Performance considerations
If this issue manifests under high load (many actors, many particles, many network connections), profile the post-fix code path with realistic counts. The original cost was a bug; the new cost is real work, and real work has a budget.
Diagnostic approach
Diagnosing this class of bug benefits from a structured approach: confirm the symptom, isolate the variables, hypothesize the cause, and verify the hypothesis before writing fix code. Skipping the isolation step is the most common mistake; without it, fixes often address symptoms while the underlying cause continues to produce other variations.
For Unity-specific diagnostics, the editor's profiler is the canonical starting point. Capture a representative frame with the symptom present; compare against a frame without the symptom; the diff often points directly at the cause.

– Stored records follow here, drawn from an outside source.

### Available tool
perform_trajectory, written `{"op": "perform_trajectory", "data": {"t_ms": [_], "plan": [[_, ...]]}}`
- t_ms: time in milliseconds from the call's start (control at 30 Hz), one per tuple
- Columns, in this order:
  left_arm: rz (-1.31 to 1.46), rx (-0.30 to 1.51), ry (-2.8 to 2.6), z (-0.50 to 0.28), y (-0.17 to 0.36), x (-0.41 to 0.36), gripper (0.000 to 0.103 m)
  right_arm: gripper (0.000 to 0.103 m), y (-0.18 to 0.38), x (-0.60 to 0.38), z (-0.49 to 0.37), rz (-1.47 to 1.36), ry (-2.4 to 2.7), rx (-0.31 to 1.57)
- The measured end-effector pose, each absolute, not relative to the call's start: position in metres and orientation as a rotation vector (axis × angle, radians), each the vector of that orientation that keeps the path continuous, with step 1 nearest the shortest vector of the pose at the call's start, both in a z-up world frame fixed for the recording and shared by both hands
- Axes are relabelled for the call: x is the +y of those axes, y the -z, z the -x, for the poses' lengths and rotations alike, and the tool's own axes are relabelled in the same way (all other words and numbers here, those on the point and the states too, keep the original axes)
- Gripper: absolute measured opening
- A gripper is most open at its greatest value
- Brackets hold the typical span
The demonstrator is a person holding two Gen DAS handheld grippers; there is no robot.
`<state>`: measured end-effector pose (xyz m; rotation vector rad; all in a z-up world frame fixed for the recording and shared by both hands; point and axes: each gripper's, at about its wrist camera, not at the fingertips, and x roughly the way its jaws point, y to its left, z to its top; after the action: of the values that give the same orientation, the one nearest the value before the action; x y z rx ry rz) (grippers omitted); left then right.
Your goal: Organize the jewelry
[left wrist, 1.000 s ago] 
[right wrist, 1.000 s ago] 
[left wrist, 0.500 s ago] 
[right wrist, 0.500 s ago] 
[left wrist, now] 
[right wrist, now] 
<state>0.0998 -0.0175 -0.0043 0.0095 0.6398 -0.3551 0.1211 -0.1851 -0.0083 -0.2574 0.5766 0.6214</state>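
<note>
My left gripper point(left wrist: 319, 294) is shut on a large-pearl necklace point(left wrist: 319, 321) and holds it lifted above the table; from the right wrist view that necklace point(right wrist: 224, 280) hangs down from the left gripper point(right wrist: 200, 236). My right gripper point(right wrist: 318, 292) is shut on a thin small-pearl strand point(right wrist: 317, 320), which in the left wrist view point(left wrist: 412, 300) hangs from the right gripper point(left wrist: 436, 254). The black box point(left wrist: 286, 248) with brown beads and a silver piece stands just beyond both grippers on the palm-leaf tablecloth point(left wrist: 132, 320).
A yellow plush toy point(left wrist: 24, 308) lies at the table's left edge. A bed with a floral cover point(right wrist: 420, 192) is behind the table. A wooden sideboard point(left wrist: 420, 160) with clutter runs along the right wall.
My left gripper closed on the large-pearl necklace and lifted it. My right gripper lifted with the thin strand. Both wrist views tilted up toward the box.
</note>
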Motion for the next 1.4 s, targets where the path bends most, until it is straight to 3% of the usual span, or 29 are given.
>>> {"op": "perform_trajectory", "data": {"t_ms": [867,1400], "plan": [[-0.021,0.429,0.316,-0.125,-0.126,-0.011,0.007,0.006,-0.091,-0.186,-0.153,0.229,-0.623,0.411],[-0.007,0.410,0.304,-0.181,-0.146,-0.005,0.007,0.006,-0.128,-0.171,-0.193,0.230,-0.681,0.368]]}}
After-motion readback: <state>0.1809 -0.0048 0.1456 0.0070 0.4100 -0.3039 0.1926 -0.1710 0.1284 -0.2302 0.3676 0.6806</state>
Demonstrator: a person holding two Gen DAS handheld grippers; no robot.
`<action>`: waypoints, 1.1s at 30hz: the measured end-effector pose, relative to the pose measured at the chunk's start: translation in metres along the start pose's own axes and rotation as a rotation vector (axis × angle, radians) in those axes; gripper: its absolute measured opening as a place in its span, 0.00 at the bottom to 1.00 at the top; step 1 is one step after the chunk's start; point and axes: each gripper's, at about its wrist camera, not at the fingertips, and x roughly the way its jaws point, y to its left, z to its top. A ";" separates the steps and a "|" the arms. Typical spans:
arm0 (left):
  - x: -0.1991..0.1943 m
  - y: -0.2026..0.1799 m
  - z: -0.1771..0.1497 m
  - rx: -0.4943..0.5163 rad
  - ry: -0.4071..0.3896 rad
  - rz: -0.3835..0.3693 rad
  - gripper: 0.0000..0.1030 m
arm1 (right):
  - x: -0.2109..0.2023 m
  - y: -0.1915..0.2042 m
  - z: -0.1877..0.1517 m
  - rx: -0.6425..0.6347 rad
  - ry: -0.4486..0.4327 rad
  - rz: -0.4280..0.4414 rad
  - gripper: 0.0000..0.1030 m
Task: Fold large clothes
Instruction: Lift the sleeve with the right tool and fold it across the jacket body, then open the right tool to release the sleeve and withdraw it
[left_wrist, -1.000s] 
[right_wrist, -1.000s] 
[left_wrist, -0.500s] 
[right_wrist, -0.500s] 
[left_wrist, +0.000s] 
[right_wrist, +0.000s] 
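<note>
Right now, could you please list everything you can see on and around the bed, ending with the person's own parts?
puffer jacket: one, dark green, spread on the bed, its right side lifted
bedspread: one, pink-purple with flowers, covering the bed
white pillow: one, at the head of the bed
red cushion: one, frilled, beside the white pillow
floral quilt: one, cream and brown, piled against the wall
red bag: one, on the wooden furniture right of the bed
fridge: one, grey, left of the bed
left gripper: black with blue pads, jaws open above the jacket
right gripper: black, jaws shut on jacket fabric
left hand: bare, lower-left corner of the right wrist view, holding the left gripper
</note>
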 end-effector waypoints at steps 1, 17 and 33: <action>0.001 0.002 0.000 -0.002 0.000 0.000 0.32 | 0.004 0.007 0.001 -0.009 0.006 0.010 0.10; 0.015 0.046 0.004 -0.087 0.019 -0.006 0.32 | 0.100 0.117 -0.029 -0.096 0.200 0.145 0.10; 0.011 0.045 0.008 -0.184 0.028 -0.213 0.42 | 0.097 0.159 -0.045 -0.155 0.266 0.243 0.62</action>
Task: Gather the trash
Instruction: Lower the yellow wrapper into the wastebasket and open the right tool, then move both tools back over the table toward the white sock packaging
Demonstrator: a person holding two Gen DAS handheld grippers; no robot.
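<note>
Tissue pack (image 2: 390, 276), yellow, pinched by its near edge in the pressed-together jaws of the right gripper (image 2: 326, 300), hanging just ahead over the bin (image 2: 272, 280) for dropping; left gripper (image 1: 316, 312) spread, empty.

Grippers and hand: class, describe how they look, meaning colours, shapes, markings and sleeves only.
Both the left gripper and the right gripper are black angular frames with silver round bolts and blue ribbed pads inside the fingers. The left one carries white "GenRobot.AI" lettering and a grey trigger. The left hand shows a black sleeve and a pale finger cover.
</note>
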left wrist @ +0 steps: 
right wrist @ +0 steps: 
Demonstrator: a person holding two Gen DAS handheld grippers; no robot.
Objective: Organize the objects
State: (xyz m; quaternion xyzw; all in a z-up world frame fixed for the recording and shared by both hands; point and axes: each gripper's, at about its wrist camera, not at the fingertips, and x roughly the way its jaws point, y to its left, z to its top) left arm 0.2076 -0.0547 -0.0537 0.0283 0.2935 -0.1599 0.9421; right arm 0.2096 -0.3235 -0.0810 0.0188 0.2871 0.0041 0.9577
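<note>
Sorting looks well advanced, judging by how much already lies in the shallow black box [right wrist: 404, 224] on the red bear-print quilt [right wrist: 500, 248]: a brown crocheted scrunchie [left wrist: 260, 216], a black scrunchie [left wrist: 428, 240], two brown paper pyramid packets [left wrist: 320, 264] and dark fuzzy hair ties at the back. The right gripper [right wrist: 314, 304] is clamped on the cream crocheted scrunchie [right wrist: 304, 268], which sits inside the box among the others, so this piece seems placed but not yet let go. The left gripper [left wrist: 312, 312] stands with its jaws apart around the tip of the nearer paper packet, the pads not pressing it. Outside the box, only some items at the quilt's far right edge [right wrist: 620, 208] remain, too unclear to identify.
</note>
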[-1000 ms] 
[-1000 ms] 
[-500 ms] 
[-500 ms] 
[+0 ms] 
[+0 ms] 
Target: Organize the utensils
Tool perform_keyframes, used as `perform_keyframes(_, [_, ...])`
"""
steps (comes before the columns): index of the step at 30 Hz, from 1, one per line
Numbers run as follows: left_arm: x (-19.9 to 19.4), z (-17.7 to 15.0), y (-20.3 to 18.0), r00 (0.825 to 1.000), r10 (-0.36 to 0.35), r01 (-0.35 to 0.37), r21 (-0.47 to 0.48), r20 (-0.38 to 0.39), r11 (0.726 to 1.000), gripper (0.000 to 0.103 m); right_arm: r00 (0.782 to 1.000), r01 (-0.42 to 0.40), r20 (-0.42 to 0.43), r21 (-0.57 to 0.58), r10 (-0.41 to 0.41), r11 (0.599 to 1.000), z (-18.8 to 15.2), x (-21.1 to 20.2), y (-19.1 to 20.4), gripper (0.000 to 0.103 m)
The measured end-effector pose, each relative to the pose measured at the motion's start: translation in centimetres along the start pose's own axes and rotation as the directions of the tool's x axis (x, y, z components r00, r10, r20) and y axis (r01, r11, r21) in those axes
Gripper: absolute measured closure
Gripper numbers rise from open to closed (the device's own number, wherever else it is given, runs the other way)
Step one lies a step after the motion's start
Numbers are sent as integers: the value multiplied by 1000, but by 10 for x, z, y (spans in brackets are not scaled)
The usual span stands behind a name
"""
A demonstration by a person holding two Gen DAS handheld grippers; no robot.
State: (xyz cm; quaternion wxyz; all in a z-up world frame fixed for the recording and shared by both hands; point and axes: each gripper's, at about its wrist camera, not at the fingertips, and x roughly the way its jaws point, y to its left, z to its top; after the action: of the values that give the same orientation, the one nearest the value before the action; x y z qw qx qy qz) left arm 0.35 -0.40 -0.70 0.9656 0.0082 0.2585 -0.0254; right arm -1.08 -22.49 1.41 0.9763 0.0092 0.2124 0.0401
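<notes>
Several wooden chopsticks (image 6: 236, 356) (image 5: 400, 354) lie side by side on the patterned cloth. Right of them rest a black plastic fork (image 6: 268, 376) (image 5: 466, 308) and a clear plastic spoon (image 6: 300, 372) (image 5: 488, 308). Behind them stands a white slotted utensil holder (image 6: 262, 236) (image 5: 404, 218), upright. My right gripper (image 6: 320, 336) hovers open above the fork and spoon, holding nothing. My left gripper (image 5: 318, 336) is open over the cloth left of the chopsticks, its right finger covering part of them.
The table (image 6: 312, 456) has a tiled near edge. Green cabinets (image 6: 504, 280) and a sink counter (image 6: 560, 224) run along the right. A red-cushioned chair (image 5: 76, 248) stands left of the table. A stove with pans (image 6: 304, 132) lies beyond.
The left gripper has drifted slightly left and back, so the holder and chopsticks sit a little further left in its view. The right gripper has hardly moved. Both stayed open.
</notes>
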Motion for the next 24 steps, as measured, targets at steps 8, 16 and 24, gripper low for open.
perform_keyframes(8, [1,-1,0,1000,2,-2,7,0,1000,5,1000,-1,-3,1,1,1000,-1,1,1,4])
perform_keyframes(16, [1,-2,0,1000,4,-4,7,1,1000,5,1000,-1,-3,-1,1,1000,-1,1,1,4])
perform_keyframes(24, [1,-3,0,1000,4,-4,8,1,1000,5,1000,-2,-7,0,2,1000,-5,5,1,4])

If the symptom is non-deterministic, capture multiple frames and look for the pattern - the cause is usually a state transition or a specific input value rather than a continuous effect.
Tooling and ecosystem
Third-party plugins often provide better diagnostics for their own behavior than the engine does. If the affected code is in a plugin, check the plugin's documentation for debug modes, verbose logging, or inspector tools - these can save hours of investigation when they exist.
Within Unity, the relevant diagnostic surfaces include the standard frame debugger, memory profiler, and engine-specific debug overlays. Each one shows a different facet of what's happening. The frame debugger reveals draw call ordering and state transitions; the memory profiler shows allocation patterns; the debug overlay reveals per-system state. Bugs that resist one tool usually surrender to another - the trick is knowing which tool to reach for first.
Edge cases and pitfalls
Edge cases for this class of issue often involve specific timing: the first frame after a state change, the last frame before a transition, frames where multiple subsystems update simultaneously. Reproducing these reliably is part of what makes the bug class hard to test.
When writing a regression test for this fix, focus on the boundary conditions that surfaced the original bug. Tests that exercise the happy path catch obvious regressions; tests that exercise the boundary catch the subtler regressions that look like new bugs but are really the original returning. The latter are the tests that earn their keep over the long life of the project.
Team communication
Document the fix and its rationale in the commit message or attached engineering doc. Future engineers will encounter related issues; the rationale tells them whether your fix is reusable or specific to the case at hand. Without rationale, the fix gets reverted or copied incorrectly.
If this fix touches a system several engineers work in, a short writeup in the team's engineering channel helps. Not a full design doc - a paragraph explaining what was wrong, what's fixed, and what to watch for. Future engineers encountering similar symptoms will search for the fix; making it findable is a small investment that pays back later.
“If the asset does not appear in the Build Report, it is not in the build. Stop debugging your loader and start debugging your references.”
Related Issues
For similar editor-versus-build discrepancies, see Fix Unity prefab variant overrides being lost. For singleton lifecycle in another engine, Fix Godot autoload singleton not accessible covers the same failure mode.
Tip: open the Build Report window after every build — if your singleton is missing there, you already know where to look.